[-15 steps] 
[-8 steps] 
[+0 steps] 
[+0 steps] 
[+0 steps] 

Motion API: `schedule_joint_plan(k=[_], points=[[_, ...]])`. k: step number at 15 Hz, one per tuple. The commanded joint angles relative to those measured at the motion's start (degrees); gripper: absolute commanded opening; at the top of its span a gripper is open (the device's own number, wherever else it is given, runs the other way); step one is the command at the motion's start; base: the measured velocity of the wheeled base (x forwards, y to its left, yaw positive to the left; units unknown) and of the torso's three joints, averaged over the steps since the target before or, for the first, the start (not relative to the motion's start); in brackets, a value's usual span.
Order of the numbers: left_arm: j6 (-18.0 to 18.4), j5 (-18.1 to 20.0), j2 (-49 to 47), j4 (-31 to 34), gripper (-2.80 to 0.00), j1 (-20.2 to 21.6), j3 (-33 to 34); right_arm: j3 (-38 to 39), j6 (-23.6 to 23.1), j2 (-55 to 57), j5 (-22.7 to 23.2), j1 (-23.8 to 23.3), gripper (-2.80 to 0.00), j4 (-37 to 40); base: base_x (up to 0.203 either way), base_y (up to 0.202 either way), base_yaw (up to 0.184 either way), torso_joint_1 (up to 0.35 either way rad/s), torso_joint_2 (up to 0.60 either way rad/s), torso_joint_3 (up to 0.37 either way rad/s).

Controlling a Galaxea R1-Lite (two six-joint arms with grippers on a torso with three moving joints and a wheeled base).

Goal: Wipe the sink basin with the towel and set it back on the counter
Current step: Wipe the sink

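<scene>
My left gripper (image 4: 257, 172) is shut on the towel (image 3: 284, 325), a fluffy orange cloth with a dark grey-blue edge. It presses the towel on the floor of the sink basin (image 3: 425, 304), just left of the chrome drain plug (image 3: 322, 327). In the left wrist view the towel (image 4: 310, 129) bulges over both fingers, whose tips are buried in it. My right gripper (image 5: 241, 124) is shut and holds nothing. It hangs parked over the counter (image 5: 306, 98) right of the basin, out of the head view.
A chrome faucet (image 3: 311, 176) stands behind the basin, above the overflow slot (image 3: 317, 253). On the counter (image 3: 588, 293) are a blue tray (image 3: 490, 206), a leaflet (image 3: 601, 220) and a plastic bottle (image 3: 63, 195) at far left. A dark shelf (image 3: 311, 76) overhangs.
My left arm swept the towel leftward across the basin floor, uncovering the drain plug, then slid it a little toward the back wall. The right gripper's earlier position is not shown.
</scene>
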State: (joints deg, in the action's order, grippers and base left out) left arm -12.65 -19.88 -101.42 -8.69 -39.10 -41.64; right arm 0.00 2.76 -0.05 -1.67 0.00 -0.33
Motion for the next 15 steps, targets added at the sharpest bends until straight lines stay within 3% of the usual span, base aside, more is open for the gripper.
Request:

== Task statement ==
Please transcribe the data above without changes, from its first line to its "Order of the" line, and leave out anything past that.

== Worked solution ==
[-15 steps] 
[-8 steps] 
[+0 steps] 
[+0 steps] 
[+0 steps] 

Motion API: `schedule_joint_plan(k=[_], points=[[_, ...]])`. k: step number at 15 Hz, one per tuple. The commanded joint angles relative to those measured at the motion's start (degrees); gripper: absolute commanded opening; at the top of its span a gripper is open (the device's own number, wherever else it is given, runs the other way); step one is the command at the motion's start; base: the measured velocity of the wheeled base (x forwards, y to its left, yaw positive to the left; units unknown) and of the torso's three joints, averaged over the steps since the target before or, for the first, the start (not relative to the motion's start); in brackets, a value's usual span.
Order of the numbers: left_arm: j6 (-18.0 to 18.4), j5 (-18.1 to 20.0), j2 (-49 to 47), j4 (-31 to 34), gripper (-2.80 to 0.00), j1 (-20.2 to 21.6), j3 (-33 to 34); right_arm: j3 (-38 to 39), j6 (-23.6 to 23.1), j2 (-55 to 57), j5 (-22.7 to 23.2), j1 (-23.8 to 23.3), gripper (-2.80 to 0.00), j4 (-37 to 40); base: base_x (up to 0.203 either way), base_y (up to 0.202 either way), base_yaw (up to 0.184 either way), torso_joint_1 (up to 0.35 either way rad/s), torso_joint_2 (up to 0.60 either way rad/s), torso_joint_3 (up to 0.37 either way rad/s).

This answer is now finished.